:: Problem description ::
Your task is to filter the data below down to the lines holding "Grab".

:: Data provided ::
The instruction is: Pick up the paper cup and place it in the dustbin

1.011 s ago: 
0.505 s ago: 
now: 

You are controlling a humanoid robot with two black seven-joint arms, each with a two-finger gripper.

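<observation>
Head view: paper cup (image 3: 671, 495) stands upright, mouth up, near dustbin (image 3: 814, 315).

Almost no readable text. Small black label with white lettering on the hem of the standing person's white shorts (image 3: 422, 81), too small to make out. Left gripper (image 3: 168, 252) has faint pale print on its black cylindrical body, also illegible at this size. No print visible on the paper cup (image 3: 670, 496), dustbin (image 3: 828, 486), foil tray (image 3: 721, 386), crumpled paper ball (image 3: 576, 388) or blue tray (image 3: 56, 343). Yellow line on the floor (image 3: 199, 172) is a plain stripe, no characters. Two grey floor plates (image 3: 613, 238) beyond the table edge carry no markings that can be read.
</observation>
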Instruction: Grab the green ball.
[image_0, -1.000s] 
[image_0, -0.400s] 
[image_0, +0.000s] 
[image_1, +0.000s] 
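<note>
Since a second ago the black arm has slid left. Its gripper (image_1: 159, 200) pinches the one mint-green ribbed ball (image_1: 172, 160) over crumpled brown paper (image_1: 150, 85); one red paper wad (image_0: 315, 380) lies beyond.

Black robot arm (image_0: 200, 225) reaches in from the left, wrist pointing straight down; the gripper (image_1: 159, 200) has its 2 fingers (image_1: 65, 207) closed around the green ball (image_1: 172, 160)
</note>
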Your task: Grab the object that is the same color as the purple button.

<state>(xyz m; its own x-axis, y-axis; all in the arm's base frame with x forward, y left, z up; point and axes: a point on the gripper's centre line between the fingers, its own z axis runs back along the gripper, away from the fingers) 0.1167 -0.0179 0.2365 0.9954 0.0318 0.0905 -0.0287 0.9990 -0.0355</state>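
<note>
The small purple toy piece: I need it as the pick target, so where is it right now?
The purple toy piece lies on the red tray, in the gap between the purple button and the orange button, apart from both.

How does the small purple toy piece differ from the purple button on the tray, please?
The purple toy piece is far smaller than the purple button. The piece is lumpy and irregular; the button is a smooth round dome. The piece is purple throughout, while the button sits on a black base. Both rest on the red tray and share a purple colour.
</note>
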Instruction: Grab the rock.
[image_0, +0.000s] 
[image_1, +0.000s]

:: Answer to this exercise ::
Instruction: Grab the green ball.
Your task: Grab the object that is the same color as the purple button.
Instruction: Grab the rock.

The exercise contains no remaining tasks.